[WORK TASK] Below are records; count the lines that contain "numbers" and give only the total.

Top of RECORDS TO USE

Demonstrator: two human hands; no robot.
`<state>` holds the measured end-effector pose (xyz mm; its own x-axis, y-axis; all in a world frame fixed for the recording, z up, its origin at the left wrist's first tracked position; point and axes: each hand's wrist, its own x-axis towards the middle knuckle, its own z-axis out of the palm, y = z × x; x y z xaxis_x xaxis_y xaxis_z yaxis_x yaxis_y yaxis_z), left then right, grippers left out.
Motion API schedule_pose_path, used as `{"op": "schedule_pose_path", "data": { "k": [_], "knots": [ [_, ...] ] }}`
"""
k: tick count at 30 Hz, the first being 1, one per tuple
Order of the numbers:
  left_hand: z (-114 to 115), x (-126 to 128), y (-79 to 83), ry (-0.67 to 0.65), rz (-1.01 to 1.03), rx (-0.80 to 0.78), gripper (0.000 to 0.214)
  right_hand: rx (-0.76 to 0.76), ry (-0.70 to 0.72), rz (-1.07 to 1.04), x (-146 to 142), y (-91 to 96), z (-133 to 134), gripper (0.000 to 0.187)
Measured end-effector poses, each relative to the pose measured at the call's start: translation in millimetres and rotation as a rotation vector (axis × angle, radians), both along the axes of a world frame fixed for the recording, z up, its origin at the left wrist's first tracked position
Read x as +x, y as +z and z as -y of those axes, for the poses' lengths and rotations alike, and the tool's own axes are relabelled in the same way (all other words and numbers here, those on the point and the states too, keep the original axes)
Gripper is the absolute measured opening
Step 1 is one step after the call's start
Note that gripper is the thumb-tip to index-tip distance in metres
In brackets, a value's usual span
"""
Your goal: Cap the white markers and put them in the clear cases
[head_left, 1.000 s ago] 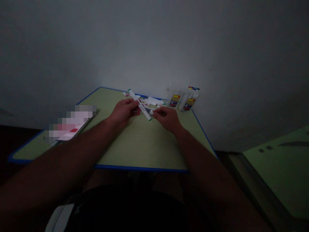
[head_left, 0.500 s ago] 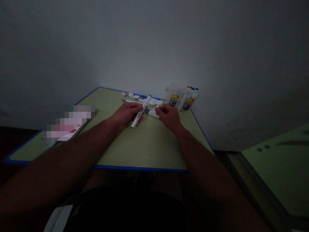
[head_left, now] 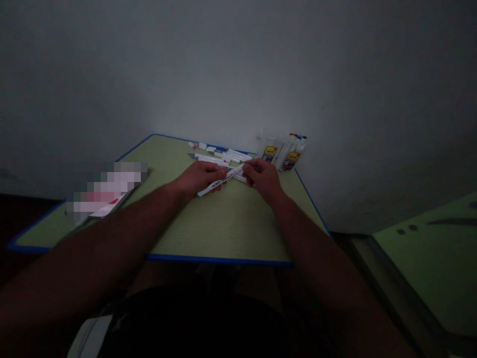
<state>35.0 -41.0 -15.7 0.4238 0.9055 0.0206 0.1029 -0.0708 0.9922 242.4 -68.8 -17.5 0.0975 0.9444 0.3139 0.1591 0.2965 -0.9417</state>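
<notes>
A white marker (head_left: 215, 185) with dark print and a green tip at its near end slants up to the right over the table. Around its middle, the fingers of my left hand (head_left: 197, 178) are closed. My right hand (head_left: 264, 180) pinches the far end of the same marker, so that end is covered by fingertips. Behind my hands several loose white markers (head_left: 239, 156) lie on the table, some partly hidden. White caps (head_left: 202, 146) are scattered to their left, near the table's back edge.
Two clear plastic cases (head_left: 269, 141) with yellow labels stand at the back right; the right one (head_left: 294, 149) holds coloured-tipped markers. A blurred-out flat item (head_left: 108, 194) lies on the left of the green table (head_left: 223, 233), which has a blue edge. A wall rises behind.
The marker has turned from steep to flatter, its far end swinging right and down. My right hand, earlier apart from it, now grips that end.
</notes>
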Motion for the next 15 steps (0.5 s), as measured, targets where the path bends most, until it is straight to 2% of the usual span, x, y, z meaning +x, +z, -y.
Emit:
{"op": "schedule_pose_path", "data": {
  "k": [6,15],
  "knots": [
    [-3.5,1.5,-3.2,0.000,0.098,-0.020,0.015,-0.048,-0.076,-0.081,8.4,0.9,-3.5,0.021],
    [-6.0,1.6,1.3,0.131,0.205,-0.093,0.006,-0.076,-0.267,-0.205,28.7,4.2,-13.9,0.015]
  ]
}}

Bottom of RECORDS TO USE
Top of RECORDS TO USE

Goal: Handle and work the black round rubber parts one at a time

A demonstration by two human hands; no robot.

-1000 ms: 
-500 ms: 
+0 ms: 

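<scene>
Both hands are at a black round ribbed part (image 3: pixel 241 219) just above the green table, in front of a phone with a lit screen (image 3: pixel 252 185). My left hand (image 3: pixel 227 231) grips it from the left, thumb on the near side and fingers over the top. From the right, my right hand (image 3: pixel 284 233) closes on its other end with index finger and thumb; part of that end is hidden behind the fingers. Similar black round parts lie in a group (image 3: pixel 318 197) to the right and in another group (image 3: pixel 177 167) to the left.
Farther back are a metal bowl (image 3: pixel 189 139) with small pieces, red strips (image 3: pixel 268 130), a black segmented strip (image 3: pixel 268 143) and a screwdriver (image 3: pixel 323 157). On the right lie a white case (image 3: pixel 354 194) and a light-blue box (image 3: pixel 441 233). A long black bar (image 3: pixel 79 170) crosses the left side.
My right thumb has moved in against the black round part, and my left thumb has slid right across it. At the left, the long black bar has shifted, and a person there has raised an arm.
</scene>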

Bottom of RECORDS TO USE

[EXERCISE RESPONSE] 2